Fun is at the core of Cleary’s style. He has an uncanny gift for mimicry: friends and associates get ersatz phone messages from Wayne Gretzky, Carl Yastrzemski, Brooke Shields. Cleary’s reputation for imposture is such that once, when former dean of Harvard College L. Fred Jewett got a call from Jacqueline Onassis, he insisted, not once, but twice, that “Cleary” drop the fake voice.

Thus, in sports as elsewhere, Cleary has followed his calling as an impresario of fun. He worries that changes in athletics—early specialization in one sport, the disappearance of freshman teams, the rise of out-of-season sports like spring football and soccer—add to the pressure on young people and decrease their enjoyment. “I’ve never skated in the summer in my life,” he says. “Kids now play more games in a year than I did in my whole career! But I wonder if they have as much fun as we did.”

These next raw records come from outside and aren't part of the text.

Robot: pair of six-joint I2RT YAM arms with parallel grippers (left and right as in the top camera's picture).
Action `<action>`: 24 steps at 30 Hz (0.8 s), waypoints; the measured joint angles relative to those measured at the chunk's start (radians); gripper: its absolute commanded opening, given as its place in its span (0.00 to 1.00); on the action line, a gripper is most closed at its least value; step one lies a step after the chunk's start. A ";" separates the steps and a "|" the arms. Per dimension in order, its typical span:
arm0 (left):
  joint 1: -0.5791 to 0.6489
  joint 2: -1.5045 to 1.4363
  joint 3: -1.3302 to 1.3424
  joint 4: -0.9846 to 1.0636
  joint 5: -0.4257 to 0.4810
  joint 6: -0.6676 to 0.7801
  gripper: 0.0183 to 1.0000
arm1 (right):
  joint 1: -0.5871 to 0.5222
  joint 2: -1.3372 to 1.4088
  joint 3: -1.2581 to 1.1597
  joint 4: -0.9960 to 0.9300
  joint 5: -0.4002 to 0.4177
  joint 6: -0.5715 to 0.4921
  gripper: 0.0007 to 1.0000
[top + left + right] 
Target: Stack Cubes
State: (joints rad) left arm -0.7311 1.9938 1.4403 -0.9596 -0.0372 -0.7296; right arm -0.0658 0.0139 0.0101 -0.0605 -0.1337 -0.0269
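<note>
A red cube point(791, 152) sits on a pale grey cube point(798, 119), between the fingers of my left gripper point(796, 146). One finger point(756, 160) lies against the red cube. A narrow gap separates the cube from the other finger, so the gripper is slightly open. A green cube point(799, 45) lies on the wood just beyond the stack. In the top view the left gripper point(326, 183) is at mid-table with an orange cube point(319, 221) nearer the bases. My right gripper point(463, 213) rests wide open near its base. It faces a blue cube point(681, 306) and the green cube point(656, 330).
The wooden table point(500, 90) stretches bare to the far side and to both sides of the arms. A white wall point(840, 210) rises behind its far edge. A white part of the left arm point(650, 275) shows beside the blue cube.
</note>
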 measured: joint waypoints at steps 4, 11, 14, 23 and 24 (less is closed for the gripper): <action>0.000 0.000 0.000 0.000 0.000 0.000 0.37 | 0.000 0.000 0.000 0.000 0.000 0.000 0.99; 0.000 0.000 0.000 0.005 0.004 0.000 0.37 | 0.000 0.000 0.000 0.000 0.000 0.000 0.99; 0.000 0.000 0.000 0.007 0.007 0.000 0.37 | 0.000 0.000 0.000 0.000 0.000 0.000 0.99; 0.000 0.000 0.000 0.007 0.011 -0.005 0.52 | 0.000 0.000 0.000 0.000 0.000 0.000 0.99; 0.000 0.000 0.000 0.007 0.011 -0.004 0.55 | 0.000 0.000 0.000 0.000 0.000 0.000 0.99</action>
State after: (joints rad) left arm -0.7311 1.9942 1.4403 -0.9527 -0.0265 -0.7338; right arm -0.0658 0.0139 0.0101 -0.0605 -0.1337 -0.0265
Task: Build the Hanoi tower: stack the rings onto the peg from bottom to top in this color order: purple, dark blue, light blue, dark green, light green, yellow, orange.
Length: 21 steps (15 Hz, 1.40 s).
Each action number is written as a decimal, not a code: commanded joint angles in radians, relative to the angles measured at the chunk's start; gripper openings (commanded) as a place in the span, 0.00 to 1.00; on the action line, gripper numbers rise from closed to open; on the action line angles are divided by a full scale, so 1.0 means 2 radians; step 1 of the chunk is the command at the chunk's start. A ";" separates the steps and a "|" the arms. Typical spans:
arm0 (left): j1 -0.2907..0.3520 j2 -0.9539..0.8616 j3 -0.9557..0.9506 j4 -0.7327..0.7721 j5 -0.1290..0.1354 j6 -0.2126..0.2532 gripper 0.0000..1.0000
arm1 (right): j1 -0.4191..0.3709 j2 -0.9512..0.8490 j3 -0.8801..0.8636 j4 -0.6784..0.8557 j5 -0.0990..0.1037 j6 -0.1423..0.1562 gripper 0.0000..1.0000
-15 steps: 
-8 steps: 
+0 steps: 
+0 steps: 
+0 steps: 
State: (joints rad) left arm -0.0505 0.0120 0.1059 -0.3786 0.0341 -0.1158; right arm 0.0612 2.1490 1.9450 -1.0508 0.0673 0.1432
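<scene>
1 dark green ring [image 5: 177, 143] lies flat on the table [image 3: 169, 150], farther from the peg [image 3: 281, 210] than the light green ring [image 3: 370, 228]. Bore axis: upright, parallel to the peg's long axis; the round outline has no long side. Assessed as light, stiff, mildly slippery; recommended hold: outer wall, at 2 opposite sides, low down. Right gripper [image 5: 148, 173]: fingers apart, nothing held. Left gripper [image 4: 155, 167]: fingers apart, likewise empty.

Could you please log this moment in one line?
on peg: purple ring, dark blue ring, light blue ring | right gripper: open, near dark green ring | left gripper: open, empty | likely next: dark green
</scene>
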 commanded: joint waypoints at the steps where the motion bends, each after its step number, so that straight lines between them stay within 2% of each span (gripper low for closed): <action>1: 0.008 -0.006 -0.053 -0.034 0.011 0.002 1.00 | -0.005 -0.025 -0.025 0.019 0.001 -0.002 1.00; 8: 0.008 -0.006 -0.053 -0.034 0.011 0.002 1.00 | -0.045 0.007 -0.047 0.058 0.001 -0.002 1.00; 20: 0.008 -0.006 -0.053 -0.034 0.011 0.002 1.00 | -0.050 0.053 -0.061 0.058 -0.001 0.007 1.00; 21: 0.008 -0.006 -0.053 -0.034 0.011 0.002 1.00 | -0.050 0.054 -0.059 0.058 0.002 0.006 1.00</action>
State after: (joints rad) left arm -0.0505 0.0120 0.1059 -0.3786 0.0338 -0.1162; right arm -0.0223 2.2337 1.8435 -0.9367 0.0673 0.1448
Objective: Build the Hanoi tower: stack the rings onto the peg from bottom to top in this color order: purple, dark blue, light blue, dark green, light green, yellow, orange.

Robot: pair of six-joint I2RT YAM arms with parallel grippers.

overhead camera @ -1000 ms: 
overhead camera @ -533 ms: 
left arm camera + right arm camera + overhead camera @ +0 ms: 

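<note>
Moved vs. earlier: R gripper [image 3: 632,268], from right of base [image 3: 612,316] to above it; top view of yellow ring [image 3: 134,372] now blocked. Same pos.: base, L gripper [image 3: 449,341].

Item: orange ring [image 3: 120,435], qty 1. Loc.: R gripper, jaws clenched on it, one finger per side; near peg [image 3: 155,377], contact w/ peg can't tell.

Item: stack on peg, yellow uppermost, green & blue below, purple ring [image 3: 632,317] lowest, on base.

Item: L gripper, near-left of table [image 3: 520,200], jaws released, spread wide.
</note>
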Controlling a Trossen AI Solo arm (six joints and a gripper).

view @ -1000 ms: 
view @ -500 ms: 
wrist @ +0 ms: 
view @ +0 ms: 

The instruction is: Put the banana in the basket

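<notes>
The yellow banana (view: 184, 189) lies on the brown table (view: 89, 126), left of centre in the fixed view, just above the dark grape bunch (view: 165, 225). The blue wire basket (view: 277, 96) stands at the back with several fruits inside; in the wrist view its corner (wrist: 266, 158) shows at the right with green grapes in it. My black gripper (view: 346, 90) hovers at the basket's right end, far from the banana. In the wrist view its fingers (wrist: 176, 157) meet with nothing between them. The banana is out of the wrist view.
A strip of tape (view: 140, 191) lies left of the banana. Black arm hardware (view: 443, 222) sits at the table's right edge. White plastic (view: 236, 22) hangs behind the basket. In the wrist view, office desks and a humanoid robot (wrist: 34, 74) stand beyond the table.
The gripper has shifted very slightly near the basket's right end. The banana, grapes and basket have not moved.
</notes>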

Or, he might say, as much fun as we do: every year, from November to March, a group of hockey-playing alumni gathers Sunday mornings at the Harvard rink, chooses up sides, and plays a game. The play is rather crisp: the skaters include three winners of the Hobey Baker Award (the top honor in men’s college hockey), all coached by Cleary, who, at 66, is dean of the ice. “It’s what athletics is all about,” he says. “After the last roar of the crowd fades and the last whistle blows, what matters are the friendships, the memories, and the disciplines you take away. That’s why we play every Sunday."